Your answer should be the lines below from the one holding "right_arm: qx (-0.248" through the one holding "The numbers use", copied exactly and with nothing else.
▬▬▬▬▬▬
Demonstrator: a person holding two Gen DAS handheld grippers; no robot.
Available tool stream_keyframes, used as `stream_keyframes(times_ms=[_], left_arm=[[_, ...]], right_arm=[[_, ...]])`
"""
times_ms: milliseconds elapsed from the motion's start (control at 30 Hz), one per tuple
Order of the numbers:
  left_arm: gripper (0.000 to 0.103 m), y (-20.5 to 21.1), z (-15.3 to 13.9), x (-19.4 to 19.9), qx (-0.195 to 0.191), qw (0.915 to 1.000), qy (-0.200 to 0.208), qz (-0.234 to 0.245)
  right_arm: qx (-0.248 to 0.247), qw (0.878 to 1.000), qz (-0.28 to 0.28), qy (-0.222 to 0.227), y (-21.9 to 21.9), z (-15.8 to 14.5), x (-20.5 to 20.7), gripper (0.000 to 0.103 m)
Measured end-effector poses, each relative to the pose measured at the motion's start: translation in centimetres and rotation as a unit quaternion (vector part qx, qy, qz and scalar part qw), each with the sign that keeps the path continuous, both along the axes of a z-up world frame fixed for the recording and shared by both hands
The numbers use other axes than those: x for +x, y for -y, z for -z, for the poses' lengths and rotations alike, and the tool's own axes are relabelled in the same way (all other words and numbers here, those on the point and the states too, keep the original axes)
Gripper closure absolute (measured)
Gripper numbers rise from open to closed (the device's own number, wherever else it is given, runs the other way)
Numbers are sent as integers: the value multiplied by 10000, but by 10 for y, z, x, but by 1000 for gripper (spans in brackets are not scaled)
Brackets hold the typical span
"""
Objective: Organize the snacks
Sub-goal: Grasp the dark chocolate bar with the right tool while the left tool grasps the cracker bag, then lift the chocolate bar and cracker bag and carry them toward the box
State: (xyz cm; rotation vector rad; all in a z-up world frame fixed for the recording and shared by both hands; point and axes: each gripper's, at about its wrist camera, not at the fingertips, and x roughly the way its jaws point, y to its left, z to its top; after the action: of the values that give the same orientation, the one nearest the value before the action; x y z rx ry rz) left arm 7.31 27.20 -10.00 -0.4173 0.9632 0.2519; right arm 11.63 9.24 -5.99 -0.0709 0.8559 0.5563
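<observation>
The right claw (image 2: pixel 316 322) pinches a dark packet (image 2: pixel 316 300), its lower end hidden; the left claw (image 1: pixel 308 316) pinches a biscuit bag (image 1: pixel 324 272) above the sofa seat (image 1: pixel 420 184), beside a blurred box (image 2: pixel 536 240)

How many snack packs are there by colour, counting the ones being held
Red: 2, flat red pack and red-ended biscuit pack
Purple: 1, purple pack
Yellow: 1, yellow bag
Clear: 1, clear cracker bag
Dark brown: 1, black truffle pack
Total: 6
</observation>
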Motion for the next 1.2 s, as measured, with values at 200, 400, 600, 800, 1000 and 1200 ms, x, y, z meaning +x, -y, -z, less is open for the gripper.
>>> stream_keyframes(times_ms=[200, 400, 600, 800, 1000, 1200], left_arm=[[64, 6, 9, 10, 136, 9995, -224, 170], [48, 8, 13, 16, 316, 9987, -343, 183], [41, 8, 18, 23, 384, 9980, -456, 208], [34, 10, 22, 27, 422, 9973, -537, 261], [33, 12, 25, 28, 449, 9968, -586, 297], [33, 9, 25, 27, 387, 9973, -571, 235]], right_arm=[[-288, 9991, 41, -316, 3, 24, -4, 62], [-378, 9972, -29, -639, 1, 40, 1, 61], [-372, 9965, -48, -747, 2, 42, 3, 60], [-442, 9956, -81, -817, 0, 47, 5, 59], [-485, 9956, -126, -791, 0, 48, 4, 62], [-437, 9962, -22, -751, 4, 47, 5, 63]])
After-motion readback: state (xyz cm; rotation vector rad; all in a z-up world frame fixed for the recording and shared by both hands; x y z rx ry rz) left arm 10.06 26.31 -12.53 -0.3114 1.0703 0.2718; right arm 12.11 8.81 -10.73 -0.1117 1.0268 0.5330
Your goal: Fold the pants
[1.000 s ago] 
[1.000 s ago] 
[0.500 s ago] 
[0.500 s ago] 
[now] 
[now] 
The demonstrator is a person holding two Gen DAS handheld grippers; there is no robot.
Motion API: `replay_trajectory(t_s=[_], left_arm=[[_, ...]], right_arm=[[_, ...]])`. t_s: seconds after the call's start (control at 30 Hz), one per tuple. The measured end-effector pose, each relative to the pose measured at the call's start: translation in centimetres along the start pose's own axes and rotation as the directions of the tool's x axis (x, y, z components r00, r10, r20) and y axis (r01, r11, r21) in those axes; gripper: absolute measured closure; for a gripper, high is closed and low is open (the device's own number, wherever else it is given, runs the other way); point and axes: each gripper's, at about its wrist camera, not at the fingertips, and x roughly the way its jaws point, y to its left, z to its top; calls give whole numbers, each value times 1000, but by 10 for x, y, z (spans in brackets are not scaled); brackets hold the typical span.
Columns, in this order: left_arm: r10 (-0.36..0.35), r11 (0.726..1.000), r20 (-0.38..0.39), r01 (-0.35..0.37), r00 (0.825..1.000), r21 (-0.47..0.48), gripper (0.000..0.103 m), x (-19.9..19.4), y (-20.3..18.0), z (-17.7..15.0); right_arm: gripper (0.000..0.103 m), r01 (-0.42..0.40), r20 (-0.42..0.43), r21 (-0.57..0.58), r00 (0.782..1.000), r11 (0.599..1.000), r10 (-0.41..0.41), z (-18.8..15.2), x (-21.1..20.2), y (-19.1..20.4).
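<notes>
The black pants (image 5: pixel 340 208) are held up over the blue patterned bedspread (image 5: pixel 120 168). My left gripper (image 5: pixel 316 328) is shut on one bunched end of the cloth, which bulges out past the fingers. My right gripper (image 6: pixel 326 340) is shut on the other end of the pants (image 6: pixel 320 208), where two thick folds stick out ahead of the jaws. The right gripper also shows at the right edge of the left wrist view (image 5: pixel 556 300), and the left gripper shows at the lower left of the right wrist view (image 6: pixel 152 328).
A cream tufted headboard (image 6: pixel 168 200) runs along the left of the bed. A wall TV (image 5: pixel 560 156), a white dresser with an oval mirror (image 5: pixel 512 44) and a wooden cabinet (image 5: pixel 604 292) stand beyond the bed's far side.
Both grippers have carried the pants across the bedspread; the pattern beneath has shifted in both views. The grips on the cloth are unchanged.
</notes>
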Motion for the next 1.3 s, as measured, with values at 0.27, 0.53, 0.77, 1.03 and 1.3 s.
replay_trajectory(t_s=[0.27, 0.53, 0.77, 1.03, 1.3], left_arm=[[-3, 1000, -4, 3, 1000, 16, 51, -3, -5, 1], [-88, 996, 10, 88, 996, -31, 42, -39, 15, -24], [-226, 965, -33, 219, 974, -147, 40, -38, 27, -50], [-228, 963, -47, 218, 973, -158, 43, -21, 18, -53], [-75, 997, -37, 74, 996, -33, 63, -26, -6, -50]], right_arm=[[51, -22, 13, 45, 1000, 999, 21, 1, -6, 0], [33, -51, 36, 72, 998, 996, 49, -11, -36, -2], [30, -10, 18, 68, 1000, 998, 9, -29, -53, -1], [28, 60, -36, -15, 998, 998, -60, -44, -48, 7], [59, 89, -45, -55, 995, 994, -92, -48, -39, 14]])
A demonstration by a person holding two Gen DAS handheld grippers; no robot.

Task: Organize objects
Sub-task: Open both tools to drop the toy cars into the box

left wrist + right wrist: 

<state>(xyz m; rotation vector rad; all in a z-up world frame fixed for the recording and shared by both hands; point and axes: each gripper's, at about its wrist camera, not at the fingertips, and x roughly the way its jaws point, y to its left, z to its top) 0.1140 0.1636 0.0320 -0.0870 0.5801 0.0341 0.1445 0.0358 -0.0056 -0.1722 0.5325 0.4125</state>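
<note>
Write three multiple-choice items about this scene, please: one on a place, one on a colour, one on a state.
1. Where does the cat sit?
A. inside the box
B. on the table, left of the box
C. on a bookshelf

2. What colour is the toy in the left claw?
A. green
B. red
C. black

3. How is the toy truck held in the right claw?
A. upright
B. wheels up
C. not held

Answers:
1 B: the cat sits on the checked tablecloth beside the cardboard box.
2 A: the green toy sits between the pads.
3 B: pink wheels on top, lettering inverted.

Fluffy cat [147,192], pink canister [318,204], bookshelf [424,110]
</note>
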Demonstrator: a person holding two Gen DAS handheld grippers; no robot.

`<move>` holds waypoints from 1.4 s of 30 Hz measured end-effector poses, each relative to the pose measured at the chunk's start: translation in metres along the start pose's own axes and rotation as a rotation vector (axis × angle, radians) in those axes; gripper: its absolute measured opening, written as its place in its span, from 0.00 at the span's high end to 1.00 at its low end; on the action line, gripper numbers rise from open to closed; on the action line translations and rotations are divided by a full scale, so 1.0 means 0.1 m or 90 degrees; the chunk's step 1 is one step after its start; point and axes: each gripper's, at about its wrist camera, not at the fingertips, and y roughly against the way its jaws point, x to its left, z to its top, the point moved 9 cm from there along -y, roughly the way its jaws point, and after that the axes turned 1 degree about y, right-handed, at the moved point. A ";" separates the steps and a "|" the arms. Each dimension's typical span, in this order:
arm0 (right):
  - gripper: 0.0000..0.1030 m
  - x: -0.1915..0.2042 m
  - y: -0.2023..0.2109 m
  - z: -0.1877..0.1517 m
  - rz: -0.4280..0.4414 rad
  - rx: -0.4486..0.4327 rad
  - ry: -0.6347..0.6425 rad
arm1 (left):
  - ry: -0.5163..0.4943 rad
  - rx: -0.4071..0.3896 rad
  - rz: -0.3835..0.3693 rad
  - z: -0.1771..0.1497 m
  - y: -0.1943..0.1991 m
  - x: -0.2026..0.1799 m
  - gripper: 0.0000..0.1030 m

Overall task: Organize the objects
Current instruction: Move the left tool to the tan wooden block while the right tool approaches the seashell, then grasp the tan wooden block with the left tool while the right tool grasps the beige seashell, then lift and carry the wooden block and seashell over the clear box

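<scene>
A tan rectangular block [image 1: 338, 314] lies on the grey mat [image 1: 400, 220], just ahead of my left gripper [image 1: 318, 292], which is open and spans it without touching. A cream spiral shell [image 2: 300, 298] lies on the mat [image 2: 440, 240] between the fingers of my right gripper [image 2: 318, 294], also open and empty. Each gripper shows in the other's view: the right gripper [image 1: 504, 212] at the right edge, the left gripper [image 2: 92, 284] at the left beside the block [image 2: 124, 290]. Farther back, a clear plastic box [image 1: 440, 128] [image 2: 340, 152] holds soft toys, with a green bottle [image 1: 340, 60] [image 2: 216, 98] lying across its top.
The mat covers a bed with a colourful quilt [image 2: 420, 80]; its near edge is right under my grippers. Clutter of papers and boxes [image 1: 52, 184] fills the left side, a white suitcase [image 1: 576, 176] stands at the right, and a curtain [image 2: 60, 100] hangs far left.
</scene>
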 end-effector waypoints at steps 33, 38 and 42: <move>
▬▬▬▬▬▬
● **Worked solution**:
  right_arm: qx (-0.248 to 0.247), qw (0.878 to 1.000), qz (-0.28 to 0.28), qy (-0.222 to 0.227), y (-21.9 to 21.9), z (-15.8 to 14.5), x (-20.5 to 20.7), gripper (0.000 to 0.103 m)
Measured end-effector poses, each relative to the pose measured at the motion's start: translation in centimetres and rotation as a unit quaternion (vector part qx, qy, qz and scalar part qw), each with the sign that keeps the path continuous, both along the axes of a z-up world frame fixed for the recording and shared by both hands
The numbers use other axes than those: x for +x, y for -y, z for -z, for the poses' lengths and rotations alike, and the tool's own axes are relabelled in the same way (all other words and numbers here, those on the point and the states too, keep the original axes)

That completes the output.